Écouter Orloge Simard, c’est laisser toute la place à l’impertinence crasse drapée d’une syntaxe poétique et d’expressions exquises. Le groupe a son langage, sa couleur, ses tournures de phrases. Pis c’est là toute la beauté d’Orloge : voir le crowd embarquer dans leur culte et chanter leurs louanges.
Je ne connais pas toutes les chansons jouées devant leur public conquis. J’ai cependant cru reconnaître les paroles licencieuses, enveloppées ou non de métaphores, de Eurk, un condom et de Dans ma cabane à pêche. Tout du long, je reste un peu en retrait, à écouter le show et à regarder l’église, d’une décrépitude presque poétique. Elle est toute belle dans la pénombre éclairée des spots. J’pense même avoir aperçu un dude faire du body surfing sur Trip de mush.
L’album-culte, Partie 2
Une première édition cultissime
La première cuvée du Culte se termine sur la prestation d’Orloge Simard. Pour certains, la soirée est encore jeune. Une bonne partie de la foule se déplace donc vers le Plaz’n’ Dox, pour une après-soirée explosive. Pour ma part, la trail s’arrête au parking, n’en pouvant plus d’avoir autant pogoté.
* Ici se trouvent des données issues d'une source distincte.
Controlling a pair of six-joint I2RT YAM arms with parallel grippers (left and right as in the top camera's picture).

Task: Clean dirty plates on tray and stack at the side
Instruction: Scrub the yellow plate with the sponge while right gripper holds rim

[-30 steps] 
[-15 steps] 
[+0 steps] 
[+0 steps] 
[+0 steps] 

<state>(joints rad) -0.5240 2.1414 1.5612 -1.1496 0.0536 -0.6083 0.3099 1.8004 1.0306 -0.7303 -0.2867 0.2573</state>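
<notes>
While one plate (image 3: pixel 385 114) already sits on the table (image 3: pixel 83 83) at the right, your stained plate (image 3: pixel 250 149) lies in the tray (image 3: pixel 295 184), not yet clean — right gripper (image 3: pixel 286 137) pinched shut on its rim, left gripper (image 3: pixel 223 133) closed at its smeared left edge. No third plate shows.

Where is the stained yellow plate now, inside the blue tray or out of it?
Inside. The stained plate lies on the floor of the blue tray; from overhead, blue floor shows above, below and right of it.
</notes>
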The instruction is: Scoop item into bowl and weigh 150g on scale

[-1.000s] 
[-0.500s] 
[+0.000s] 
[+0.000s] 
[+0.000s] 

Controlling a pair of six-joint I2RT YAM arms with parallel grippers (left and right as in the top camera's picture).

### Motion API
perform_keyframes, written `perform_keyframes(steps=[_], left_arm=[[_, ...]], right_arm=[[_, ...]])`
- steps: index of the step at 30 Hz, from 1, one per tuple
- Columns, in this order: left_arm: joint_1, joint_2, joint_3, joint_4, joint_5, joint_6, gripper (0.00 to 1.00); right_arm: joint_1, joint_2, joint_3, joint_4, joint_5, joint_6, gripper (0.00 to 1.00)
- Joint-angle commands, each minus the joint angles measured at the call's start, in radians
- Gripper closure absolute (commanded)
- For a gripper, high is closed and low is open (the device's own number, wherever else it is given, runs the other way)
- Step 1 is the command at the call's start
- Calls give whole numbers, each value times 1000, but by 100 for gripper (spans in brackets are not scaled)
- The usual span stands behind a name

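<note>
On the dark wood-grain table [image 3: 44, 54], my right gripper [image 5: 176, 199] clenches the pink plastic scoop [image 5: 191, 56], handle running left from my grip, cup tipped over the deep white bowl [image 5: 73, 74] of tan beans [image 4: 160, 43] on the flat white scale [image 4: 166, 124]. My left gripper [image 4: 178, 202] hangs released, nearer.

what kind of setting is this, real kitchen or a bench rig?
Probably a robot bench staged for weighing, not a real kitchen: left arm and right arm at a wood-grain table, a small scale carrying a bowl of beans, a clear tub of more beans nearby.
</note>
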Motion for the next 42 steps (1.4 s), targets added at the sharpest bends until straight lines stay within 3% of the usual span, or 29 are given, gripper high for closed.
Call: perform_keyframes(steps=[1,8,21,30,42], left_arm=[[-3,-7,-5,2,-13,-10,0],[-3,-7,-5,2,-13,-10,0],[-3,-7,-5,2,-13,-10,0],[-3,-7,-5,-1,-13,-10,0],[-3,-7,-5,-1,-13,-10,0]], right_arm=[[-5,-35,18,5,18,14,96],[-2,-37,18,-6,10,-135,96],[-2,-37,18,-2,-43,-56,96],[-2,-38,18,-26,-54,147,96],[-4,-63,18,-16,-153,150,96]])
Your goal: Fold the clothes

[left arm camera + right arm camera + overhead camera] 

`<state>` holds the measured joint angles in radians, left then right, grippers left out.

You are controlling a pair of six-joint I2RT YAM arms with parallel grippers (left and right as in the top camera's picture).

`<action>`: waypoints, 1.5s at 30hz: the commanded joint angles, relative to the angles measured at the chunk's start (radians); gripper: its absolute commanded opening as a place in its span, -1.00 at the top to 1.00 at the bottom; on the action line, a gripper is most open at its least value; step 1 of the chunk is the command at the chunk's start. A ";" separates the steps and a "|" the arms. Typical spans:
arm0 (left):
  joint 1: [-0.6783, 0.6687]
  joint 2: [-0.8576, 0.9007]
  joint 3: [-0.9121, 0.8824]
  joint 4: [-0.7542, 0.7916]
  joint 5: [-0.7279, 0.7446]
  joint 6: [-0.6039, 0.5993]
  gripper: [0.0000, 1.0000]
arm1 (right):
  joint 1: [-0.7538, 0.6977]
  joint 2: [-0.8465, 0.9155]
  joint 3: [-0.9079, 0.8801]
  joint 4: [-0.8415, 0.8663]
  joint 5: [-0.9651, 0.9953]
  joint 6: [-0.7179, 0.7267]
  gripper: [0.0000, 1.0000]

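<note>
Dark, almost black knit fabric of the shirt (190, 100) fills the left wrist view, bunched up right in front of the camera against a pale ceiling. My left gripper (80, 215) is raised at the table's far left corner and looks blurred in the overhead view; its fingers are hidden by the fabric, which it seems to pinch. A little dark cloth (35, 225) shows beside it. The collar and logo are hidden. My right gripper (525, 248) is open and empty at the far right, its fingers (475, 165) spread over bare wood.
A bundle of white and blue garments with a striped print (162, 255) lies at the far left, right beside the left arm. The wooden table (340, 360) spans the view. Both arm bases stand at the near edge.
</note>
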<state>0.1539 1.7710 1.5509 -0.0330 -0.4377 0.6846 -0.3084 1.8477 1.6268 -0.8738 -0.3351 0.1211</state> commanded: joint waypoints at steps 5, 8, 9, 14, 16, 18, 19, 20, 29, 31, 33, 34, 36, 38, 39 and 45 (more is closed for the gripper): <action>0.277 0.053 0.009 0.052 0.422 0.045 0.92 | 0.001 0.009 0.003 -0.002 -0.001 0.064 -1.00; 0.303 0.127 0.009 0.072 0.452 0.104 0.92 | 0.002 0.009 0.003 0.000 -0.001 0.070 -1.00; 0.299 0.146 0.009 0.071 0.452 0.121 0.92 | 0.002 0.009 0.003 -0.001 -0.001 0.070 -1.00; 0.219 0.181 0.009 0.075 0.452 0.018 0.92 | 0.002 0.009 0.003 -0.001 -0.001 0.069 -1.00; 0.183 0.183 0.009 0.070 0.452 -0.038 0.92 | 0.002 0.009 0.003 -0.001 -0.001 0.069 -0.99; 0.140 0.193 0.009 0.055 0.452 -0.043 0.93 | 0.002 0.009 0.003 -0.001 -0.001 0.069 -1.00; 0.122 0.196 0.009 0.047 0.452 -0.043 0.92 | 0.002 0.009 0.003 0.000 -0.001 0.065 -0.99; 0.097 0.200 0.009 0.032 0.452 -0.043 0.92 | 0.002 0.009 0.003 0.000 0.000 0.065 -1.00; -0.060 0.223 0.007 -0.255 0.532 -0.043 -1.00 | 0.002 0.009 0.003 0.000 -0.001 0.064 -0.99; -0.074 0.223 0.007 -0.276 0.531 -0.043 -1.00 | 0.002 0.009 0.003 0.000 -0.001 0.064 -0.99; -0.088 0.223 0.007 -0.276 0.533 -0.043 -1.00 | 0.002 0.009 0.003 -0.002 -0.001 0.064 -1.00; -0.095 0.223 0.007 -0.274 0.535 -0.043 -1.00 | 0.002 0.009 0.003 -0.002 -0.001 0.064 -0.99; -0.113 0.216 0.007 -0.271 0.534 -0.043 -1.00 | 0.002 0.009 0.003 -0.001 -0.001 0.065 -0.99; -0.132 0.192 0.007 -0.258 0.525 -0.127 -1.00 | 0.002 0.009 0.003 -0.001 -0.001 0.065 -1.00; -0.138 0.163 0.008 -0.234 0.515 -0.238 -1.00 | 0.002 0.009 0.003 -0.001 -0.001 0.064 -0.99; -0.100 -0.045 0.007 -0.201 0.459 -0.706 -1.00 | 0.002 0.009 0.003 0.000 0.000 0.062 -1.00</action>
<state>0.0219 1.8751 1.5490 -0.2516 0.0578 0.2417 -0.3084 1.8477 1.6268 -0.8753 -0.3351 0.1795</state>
J’me suis cependant laissée dire que j’avais manqué quelque chose, pis que le toit du Plaza avait quasiment levé tellement y’avait du fun pis de la boisson au pied carré. Il faut dire qu’avec Défaillance, Deadcold, Chadnel et DJ Nitram en listing, ça devait être toute qu’une fin de soirée! Je remercie énormément l’organisation pour cette invitation à la première édition du Culte de Port-Alfred. D’ailleurs, je ne dois certainement pas être la seule à penser bien fort « longue vie au Culte ».